What to do: Each line of the data that mentions the string "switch" needs to be identified and copied.

***

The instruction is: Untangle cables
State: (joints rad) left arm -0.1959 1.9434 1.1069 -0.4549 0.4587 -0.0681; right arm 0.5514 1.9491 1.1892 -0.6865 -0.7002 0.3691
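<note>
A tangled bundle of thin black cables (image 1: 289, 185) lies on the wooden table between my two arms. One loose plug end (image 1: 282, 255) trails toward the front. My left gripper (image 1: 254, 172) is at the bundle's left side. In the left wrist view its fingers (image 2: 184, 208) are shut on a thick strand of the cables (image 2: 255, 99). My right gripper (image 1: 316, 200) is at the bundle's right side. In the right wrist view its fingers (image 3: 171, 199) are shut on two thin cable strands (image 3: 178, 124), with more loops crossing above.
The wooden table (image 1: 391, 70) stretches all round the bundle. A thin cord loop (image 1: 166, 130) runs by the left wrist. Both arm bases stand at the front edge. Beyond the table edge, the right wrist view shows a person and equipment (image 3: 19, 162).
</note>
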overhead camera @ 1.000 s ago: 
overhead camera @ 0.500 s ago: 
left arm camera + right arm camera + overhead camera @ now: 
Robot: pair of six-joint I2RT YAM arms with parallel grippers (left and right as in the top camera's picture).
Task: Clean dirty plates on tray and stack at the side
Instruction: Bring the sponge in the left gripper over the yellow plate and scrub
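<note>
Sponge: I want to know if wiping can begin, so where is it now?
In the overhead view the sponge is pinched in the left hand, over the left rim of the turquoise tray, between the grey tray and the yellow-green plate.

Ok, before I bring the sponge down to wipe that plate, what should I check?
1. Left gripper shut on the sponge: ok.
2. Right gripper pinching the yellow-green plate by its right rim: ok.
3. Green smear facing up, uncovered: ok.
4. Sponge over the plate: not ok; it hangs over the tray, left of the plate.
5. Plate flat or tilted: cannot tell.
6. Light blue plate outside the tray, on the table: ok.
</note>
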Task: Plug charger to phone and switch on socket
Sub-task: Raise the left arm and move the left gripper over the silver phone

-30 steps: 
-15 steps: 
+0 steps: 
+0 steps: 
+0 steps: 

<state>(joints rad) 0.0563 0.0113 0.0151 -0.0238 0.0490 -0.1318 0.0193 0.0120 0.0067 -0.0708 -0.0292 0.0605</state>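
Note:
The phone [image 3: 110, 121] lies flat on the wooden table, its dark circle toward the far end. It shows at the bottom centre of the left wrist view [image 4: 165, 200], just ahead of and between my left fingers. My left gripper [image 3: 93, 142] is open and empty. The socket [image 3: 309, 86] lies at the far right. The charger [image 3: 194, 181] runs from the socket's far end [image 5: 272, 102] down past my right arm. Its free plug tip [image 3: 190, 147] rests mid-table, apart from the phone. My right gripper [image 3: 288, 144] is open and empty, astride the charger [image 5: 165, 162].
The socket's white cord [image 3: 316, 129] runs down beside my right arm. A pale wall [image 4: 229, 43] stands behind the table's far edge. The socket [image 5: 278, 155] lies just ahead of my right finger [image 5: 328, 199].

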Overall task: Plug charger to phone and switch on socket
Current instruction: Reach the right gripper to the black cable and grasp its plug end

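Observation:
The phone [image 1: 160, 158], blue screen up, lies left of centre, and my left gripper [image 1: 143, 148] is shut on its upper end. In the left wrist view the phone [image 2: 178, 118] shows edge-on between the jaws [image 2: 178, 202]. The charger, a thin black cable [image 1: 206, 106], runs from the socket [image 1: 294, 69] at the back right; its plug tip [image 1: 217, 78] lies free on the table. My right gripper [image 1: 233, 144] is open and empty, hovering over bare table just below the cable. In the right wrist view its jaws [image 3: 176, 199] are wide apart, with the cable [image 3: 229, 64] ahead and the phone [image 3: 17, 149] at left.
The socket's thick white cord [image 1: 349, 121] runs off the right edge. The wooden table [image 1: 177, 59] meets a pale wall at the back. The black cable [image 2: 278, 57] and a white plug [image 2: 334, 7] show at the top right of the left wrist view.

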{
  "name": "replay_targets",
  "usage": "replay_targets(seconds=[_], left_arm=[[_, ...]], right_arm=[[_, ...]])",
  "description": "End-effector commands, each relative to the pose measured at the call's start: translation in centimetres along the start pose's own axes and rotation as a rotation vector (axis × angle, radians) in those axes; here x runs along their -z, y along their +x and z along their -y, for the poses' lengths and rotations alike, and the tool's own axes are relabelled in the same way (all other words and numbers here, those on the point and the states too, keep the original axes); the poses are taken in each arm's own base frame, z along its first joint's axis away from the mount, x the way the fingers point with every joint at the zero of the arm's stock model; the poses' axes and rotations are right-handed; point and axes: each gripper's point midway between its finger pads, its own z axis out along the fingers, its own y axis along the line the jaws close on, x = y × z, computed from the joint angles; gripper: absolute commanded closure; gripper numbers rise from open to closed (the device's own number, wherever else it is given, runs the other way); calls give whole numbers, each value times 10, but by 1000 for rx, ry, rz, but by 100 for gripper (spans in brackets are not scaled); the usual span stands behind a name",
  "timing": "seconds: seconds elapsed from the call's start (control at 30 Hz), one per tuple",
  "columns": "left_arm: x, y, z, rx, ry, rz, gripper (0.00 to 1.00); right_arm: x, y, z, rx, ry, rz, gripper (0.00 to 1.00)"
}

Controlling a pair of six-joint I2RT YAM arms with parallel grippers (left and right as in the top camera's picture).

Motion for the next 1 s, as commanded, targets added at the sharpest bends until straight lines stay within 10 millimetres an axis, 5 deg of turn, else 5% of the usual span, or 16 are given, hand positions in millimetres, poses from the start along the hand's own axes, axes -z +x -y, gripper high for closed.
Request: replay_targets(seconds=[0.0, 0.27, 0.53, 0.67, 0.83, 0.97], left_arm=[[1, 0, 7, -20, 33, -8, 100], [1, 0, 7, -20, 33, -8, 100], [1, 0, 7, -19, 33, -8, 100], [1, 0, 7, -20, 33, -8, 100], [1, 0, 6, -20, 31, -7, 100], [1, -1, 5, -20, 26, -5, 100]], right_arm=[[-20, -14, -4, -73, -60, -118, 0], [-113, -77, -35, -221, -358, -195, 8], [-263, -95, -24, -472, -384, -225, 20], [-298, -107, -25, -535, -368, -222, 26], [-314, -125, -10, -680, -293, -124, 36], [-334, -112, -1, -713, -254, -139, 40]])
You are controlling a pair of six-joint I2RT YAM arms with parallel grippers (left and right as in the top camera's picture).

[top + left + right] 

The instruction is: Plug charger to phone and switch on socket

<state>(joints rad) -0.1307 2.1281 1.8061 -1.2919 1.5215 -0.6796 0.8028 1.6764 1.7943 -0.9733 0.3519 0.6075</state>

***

Answer box:
Task: Plug charger to phone and switch on socket
Overall task: Plug charger to phone and switch on socket
The instruction is: Plug charger to phone and switch on socket

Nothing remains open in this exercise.